THE PROBLEM ▸ What lines of the listing include the string "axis"? Show them all.

DATA PROVIDED ▸
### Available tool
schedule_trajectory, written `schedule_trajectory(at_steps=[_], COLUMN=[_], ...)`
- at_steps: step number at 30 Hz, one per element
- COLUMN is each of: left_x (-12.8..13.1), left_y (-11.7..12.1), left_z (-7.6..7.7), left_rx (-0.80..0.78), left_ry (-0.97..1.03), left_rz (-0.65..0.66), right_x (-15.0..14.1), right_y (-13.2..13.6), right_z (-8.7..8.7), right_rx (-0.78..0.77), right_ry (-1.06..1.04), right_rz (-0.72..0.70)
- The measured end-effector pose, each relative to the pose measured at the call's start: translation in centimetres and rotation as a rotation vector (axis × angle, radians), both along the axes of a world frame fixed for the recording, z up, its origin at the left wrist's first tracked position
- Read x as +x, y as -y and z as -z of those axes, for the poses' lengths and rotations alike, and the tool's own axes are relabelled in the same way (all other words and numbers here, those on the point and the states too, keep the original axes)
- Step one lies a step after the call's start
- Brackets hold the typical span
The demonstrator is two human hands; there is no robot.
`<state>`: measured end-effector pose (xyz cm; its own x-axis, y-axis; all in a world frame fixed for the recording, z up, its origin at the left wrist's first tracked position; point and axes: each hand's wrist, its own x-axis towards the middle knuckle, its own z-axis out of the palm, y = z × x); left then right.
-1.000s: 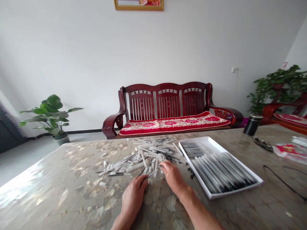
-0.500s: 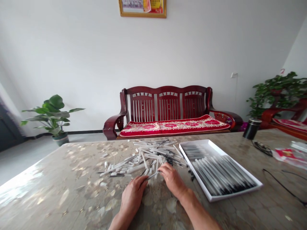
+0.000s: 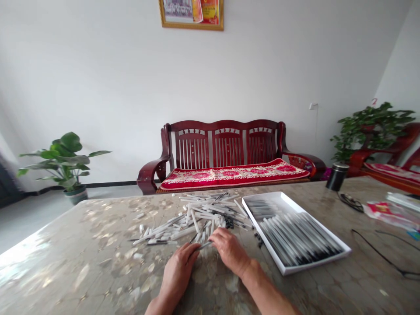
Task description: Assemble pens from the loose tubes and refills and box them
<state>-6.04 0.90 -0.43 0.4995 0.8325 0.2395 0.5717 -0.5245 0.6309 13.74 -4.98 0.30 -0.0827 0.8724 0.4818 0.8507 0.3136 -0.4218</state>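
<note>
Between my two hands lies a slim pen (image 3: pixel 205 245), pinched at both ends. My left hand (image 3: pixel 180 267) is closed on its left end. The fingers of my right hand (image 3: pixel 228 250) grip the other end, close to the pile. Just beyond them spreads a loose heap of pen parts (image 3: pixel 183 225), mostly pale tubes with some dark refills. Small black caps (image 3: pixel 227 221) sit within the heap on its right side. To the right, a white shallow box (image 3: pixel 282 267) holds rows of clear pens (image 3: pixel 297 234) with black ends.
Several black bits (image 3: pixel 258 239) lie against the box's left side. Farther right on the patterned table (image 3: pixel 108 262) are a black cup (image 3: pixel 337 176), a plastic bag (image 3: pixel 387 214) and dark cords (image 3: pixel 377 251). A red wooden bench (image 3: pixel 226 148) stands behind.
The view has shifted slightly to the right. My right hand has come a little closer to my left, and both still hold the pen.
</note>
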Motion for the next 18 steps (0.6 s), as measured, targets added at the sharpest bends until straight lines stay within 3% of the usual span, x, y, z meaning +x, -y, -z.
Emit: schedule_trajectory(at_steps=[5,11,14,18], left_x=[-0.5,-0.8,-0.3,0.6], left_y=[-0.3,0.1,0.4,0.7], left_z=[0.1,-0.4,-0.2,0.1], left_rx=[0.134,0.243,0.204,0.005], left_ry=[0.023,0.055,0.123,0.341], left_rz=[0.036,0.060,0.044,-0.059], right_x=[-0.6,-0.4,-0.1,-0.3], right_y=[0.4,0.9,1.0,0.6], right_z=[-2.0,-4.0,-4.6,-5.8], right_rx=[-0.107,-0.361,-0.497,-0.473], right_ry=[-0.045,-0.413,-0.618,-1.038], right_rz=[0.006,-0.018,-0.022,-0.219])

EXERCISE SOLUTION ▸
- The measured end-effector pose, each relative to the pose measured at the call's start: translation in centimetres and rotation as a rotation vector (axis × angle, radians), both along the axes of a world frame fixed for the recording, z up, its origin at the left wrist's first tracked position
`<state>`: measured end-effector pose (xyz cm; its own x-axis, y-axis; all in a world frame fixed for the recording, z up, its origin at the left wrist's first tracked position; point and axes: each hand's wrist, its own x-axis towards the middle knuckle, its own z-axis out of the palm, y = z × x); left then right.

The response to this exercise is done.